Work order: Of the entries below, return only those lines from the line with "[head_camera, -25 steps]" to the line with "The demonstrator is", exactly, both included.

[Stored items]
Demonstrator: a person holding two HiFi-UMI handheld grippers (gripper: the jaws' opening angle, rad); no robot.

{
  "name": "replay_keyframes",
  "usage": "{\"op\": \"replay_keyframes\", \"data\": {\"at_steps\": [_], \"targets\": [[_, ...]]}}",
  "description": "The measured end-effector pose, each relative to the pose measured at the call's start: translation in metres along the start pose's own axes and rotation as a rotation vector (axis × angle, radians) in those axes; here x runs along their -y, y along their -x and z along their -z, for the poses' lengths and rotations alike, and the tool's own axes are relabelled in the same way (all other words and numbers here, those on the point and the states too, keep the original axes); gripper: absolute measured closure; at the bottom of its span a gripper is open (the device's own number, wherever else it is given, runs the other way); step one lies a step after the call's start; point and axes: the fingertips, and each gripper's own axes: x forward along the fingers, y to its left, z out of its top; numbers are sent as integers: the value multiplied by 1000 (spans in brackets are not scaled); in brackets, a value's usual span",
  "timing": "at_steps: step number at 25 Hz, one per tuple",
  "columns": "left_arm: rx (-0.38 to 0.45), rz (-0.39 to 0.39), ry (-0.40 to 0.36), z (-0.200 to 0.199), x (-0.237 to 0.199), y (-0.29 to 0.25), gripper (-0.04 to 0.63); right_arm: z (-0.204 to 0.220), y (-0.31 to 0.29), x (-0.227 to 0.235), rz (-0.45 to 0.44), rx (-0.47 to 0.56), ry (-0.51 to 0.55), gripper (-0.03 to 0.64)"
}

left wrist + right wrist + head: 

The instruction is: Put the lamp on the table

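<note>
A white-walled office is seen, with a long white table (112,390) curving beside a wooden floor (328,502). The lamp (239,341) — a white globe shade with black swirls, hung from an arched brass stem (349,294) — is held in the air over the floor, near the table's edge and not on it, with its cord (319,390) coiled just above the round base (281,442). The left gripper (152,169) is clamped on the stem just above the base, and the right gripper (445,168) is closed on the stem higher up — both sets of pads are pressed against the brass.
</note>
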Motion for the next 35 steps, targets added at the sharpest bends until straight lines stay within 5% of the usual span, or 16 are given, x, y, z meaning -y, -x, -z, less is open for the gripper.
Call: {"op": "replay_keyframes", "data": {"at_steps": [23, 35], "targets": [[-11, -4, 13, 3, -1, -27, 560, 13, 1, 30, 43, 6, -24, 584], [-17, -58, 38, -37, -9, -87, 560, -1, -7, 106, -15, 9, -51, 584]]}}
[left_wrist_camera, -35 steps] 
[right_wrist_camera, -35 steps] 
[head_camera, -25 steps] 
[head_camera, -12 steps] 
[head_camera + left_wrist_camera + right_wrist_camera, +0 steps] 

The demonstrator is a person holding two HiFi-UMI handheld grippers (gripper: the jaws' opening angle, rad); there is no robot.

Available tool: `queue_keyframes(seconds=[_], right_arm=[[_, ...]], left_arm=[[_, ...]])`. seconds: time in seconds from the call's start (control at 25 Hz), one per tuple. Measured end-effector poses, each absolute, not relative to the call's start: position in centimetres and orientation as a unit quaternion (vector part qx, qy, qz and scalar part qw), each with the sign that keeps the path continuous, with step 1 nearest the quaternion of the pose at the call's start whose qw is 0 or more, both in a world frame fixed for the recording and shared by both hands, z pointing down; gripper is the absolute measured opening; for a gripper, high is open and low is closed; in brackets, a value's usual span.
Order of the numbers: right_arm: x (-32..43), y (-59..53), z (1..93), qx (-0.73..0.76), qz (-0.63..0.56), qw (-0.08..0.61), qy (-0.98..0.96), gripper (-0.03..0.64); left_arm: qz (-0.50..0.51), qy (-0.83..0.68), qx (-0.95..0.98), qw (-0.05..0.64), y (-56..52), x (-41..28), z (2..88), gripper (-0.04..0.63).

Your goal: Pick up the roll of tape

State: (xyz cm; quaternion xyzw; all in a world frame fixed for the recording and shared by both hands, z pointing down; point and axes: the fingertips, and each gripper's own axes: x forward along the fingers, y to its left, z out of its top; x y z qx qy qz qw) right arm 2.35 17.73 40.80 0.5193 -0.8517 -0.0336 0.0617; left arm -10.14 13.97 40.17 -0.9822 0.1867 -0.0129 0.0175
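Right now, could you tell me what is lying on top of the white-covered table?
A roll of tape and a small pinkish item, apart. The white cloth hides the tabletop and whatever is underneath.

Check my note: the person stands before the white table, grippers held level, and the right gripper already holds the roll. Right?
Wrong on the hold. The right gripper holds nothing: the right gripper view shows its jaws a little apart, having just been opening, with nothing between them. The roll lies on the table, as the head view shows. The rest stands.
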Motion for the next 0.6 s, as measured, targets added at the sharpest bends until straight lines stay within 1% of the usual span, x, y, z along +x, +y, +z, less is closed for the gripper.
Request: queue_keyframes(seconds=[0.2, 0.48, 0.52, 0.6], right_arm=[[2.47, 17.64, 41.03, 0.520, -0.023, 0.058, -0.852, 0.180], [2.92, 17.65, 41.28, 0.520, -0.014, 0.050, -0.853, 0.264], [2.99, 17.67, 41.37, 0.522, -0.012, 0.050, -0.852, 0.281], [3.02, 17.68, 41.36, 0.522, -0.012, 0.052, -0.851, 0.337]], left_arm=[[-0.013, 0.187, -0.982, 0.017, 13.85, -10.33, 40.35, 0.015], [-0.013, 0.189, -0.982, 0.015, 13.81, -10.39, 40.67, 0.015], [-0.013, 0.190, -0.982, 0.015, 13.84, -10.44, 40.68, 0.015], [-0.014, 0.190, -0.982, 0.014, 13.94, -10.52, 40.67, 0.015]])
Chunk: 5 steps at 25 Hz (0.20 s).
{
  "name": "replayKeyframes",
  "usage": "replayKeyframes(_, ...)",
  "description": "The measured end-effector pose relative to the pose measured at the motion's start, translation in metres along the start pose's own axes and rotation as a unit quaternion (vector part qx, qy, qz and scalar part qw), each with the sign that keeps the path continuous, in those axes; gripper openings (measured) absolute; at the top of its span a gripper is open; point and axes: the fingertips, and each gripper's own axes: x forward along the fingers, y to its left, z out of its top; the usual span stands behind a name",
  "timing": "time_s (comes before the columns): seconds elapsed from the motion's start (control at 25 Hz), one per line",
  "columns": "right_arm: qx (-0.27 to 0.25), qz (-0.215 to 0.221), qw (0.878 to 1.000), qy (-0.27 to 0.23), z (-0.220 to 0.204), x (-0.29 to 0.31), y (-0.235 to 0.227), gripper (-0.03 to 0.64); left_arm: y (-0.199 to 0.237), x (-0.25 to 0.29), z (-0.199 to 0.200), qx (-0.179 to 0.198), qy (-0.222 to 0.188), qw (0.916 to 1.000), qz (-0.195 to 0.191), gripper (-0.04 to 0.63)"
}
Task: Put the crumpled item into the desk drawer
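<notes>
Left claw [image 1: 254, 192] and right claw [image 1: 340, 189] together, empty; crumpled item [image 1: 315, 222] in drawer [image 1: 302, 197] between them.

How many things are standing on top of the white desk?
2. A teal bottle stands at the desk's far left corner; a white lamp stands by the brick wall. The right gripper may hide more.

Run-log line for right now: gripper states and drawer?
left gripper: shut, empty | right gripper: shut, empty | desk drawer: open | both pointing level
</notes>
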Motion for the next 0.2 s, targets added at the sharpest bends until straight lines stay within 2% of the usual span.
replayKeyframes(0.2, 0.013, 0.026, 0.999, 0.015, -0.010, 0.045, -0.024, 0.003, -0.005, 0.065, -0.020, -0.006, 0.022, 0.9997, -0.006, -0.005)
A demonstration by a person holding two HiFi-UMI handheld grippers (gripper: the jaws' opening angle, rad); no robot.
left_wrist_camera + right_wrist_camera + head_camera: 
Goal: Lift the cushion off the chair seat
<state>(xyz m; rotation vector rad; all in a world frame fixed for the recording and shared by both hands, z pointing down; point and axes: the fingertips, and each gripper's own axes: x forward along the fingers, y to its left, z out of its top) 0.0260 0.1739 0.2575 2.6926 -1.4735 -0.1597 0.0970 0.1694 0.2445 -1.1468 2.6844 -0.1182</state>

Reply to the exercise:
[head_camera, -25 steps] 
[head_camera, -12 steps] 
[head_camera + left_wrist_camera + right_wrist_camera, +0 steps] 

The demonstrator is a person holding two HiFi-UMI handheld grippers (gripper: the jaws' opening angle, rad); there is no robot.

No further output is required for this answer.